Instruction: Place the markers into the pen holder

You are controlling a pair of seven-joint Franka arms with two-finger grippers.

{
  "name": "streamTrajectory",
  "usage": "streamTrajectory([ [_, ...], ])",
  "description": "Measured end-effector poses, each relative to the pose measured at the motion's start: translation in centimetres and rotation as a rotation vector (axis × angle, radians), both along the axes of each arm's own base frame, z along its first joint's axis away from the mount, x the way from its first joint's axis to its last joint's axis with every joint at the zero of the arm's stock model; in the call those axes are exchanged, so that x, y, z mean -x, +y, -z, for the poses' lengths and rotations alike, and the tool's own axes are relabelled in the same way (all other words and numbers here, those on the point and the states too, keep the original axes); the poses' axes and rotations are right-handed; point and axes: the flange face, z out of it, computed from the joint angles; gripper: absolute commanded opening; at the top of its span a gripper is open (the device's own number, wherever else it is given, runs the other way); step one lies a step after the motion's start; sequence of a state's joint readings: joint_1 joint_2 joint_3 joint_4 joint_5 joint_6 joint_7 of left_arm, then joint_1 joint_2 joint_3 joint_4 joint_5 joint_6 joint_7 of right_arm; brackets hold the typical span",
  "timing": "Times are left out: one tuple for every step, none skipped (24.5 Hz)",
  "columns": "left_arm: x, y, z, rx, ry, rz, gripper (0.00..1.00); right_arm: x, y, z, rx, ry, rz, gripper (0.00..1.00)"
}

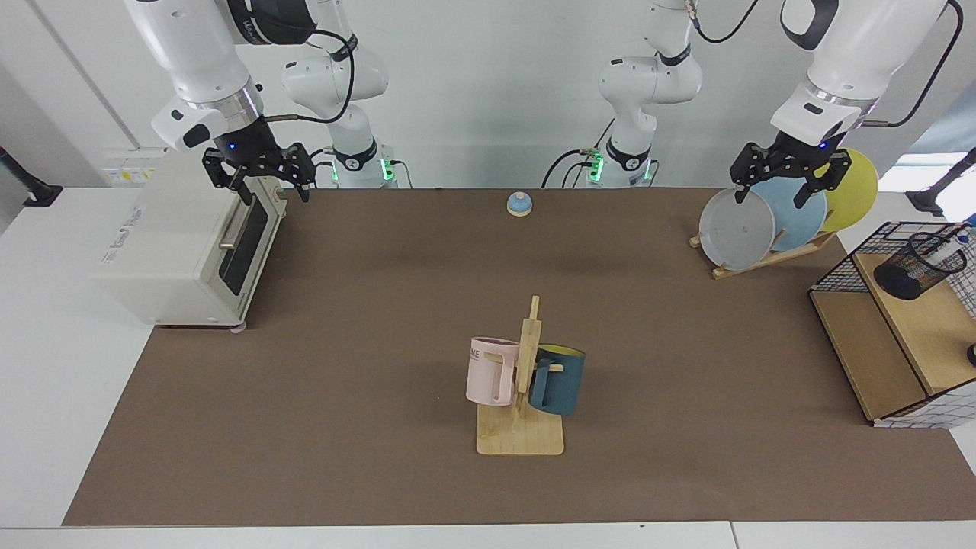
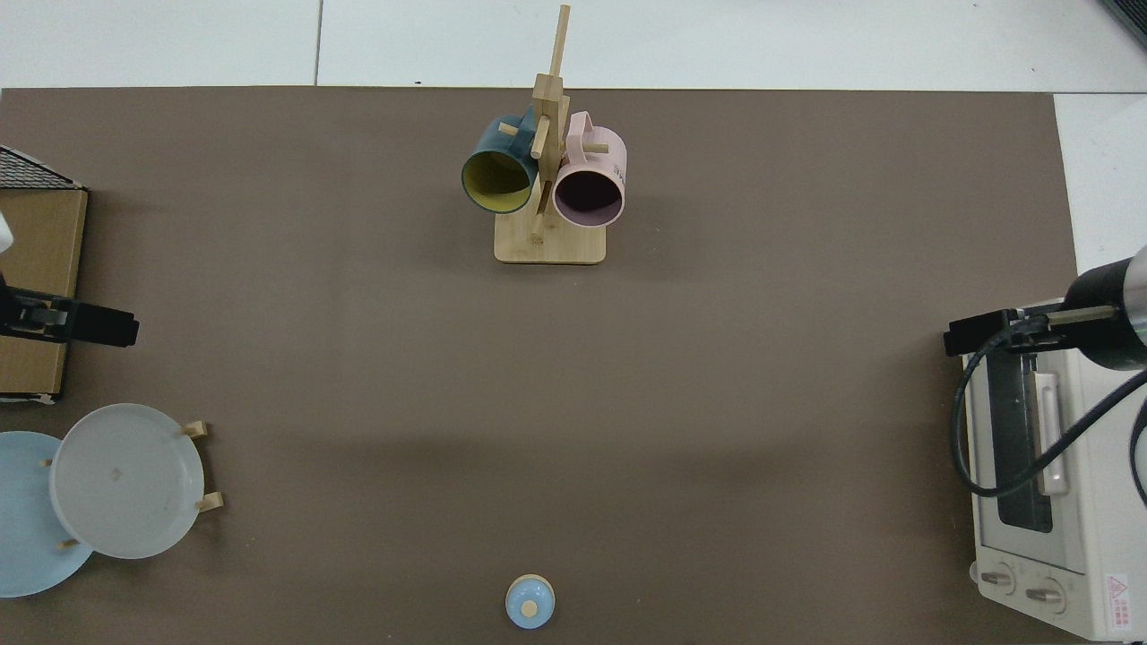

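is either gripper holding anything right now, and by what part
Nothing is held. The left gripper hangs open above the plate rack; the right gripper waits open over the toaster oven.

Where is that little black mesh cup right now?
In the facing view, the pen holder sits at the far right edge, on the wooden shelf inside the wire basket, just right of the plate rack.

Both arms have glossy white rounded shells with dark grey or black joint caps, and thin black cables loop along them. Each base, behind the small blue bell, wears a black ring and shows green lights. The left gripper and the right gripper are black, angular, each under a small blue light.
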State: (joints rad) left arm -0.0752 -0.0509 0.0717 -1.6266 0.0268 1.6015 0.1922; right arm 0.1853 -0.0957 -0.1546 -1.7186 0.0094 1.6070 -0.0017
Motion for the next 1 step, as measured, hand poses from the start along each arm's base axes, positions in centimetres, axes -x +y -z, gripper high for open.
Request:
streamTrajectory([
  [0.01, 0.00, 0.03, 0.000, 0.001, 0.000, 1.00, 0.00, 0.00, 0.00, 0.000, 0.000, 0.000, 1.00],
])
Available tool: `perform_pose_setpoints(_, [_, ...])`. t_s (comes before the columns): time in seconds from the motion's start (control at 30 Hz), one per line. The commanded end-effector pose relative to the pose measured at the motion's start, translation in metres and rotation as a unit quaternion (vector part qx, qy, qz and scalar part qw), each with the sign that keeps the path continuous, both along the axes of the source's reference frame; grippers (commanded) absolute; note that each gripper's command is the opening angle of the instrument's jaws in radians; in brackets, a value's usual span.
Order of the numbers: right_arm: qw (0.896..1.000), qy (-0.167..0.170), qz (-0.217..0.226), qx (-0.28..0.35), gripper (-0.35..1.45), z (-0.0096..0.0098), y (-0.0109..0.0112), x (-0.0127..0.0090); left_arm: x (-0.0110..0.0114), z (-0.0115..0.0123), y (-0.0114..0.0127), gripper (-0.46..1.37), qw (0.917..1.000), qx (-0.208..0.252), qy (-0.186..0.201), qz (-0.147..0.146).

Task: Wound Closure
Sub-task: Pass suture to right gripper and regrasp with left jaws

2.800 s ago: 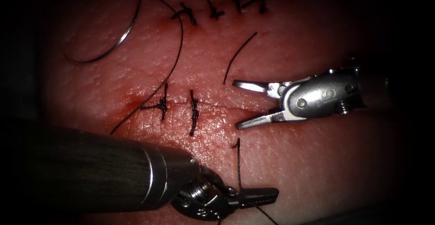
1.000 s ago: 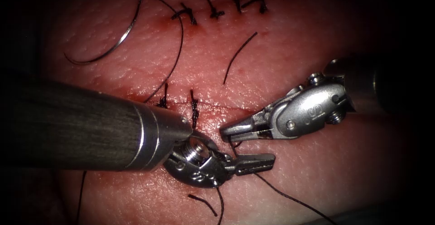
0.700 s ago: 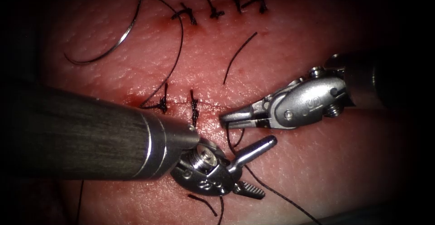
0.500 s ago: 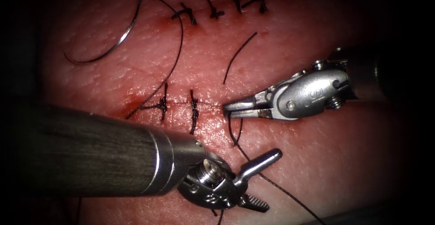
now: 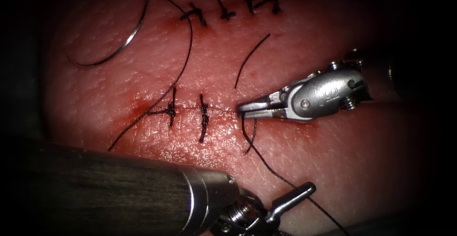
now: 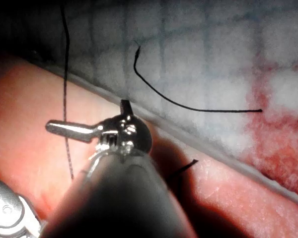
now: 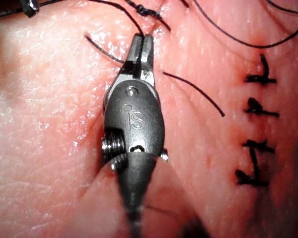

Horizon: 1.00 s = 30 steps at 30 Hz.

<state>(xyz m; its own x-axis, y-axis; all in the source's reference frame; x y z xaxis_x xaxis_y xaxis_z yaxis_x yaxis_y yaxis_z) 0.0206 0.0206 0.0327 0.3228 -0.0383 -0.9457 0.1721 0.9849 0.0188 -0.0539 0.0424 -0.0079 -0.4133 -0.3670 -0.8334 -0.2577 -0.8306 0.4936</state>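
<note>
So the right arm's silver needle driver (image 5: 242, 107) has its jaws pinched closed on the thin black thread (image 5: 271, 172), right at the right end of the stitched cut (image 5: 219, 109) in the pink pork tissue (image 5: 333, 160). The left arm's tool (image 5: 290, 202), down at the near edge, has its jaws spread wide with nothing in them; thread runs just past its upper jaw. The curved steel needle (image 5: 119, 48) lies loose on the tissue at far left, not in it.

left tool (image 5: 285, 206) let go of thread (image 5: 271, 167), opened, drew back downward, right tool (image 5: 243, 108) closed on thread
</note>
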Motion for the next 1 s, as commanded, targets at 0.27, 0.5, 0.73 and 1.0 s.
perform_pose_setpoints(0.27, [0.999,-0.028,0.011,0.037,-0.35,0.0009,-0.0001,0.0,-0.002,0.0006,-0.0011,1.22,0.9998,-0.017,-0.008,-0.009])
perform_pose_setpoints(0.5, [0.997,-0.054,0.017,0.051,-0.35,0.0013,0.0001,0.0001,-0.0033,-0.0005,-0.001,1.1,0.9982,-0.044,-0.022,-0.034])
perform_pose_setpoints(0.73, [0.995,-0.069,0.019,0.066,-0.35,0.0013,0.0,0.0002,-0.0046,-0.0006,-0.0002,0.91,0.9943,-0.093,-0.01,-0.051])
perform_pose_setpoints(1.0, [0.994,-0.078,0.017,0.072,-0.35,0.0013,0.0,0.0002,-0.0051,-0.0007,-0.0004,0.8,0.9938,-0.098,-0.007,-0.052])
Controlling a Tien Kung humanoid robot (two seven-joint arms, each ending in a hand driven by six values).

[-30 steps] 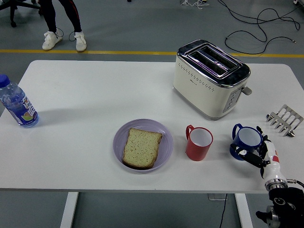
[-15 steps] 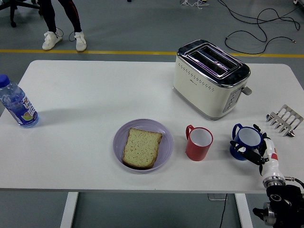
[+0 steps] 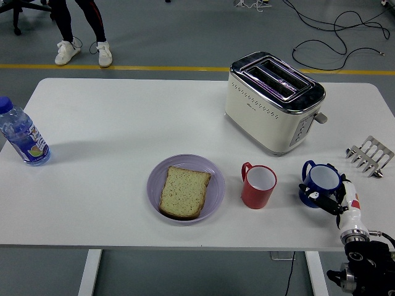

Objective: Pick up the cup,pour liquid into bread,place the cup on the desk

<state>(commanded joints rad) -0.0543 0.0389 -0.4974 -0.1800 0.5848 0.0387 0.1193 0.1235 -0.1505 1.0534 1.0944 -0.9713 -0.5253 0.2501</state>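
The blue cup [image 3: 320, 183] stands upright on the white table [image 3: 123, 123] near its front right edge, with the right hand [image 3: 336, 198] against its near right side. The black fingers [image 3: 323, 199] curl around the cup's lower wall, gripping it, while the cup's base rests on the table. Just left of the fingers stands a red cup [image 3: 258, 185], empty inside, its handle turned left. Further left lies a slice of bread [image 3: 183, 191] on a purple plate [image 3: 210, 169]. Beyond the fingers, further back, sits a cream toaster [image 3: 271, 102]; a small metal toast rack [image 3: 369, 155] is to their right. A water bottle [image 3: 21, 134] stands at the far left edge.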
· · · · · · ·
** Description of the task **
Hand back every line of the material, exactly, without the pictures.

** Solution for this problem **
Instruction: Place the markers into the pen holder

You are controlling a pair of seven-joint Franka arms with two-finger grippers.

{
  "name": "streamTrajectory",
  "usage": "streamTrajectory([ [_, ...], ])",
  "description": "Measured end-effector poses, each relative to the pose measured at the motion's start: translation in centimetres and rotation as a rotation vector (axis × angle, radians), both along the axes of each arm's own base frame, z along its first joint's axis away from the mount, x the way from its first joint's axis to its last joint's axis with every joint at the zero of the arm's stock model; in the call those axes are exchanged, so that x, y, z mean -x, +y, -z, for the poses' lengths and rotations alike, and the tool's own axes are relabelled in the same way (all other words and numbers here, those on the point and the states too, keep the original axes); the poses' axes and rotations are right-handed; point and axes: the flange face, z out of it, computed from the joint angles; gripper: absolute commanded opening; at the top of its span a gripper is open (the device's own number, wherever else it is given, runs the other way); step one lies a step after the motion's start; sequence of a state's joint readings: joint_1 joint_2 joint_3 joint_4 joint_5 joint_6 joint_7 of left_arm, then joint_1 joint_2 joint_3 joint_4 joint_5 joint_6 joint_7 of right_arm; brackets hold the typical span",
  "timing": "Times are left out: one tuple for every step, none skipped (24.5 Hz)",
  "columns": "left_arm: x, y, z, rx, ry, rz, gripper (0.00..1.00); right_arm: x, y, z, rx, ry, rz, gripper (0.00..1.00)"
}


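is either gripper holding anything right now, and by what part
Nothing is held. The left gripper hangs open above the plate rack; the right gripper waits open over the toaster oven.

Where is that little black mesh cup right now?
In the facing view, the pen holder sits at the far right edge, on the wooden shelf inside the wire basket, just right of the plate rack.

Both arms have glossy white rounded shells with dark grey or black joint caps, and thin black cables loop along them. Each base, behind the small blue bell, wears a black ring and shows green lights. The left gripper and the right gripper are black, angular, each under a small blue light.
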State: (joints rad) left arm -0.0752 -0.0509 0.0717 -1.6266 0.0268 1.6015 0.1922; right arm 0.1853 -0.0957 -0.1546 -1.7186 0.0094 1.6070 -0.0017
Motion for the next 1 step, as measured, hand poses from the start along each arm's base axes, positions in centimetres, axes -x +y -z, gripper high for open.
Request:
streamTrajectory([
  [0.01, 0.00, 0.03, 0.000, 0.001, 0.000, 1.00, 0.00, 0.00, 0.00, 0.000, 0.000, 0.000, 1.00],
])
Available tool: `perform_pose_setpoints(_, [_, ...])`. t_s (comes before the columns): time in seconds from the motion's start (control at 30 Hz), one per line. The commanded end-effector pose relative to the pose measured at the motion's start, translation in metres and rotation as a unit quaternion (vector part qx, qy, qz and scalar part qw), each with the sign that keeps the path continuous, both along the axes of the source's reference frame; grippers (commanded) absolute; note that each gripper's command is the opening angle of the instrument's jaws in radians; in brackets, a value's usual span.
Order of the numbers: right_arm: qw (0.896..1.000), qy (-0.167..0.170), qz (-0.217..0.226), qx (-0.28..0.35), gripper (-0.35..1.45), z (-0.0096..0.0098), y (-0.0109..0.0112), x (-0.0127..0.0090); left_arm: x (-0.0110..0.0114), z (-0.0115..0.0123), y (-0.0114..0.0127), gripper (-0.46..1.37), qw (0.917..1.000), qx (-0.208..0.252), qy (-0.186..0.201), qz (-0.147..0.146).

Task: Wound Closure
Sub-task: Pass suture to right gripper and regrasp with left jaws

2.800 s ago: 
1.000 s ago: 
0.700 s ago: 
0.500 s ago: 
now: 
now: 
now: 

Horizon: 1.00 s = 30 steps at 30 Hz.

<state>(xyz m; its own x-axis, y-axis; all in the source's reference frame; x y z xaxis_x xaxis_y xaxis_z yaxis_x yaxis_y yaxis_z) 0.0206 0.0206 0.0327 0.3228 -0.0383 -0.9457 0.1721 0.9849 0.0188 -0.0539 0.0424 -0.0079 -0.4133 -0.3670 -0.8334 -0.2577 -0.8306 0.4936</state>
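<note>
So the right arm's silver needle driver (image 5: 242, 107) has its jaws pinched closed on the thin black thread (image 5: 271, 172), right at the right end of the stitched cut (image 5: 219, 109) in the pink pork tissue (image 5: 333, 160). The left arm's tool (image 5: 290, 202), down at the near edge, has its jaws spread wide with nothing in them; thread runs just past its upper jaw. The curved steel needle (image 5: 119, 48) lies loose on the tissue at far left, not in it.

left tool (image 5: 285, 206) let go of thread (image 5: 271, 167), opened, drew back downward, right tool (image 5: 243, 108) closed on thread
</note>
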Motion for the next 1 s, as commanded, targets at 0.27, 0.5, 0.73 and 1.0 s.
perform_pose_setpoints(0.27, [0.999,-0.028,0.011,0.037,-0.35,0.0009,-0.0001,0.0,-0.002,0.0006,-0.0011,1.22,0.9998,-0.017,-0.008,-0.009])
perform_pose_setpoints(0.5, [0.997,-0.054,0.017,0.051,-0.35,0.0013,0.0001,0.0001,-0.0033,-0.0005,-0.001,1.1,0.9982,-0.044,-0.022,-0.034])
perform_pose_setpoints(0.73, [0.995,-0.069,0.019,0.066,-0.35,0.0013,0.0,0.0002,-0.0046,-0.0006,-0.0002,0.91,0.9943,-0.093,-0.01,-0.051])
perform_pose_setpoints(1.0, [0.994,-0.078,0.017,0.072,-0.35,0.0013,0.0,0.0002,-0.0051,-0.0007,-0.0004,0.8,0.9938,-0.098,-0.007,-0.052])
Controlling a Tien Kung humanoid robot (two seven-joint arms, each ending in a hand driven by six values).

[-30 steps] 
[-15 steps] 
[+0 steps] 

Objective: Pick up the cup,pour liquid into bread,place the cup on the desk

<state>(commanded joints rad) -0.0543 0.0389 -0.4974 -0.1800 0.5848 0.0387 0.1193 0.1235 -0.1505 1.0534 1.0944 -0.9713 -0.5253 0.2501</state>
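The blue cup [image 3: 320, 183] stands upright on the white table [image 3: 123, 123] near its front right edge, with the right hand [image 3: 336, 198] against its near right side. The black fingers [image 3: 323, 199] curl around the cup's lower wall, gripping it, while the cup's base rests on the table. Just left of the fingers stands a red cup [image 3: 258, 185], empty inside, its handle turned left. Further left lies a slice of bread [image 3: 183, 191] on a purple plate [image 3: 210, 169]. Beyond the fingers, further back, sits a cream toaster [image 3: 271, 102]; a small metal toast rack [image 3: 369, 155] is to their right. A water bottle [image 3: 21, 134] stands at the far left edge.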

The output requires no additions.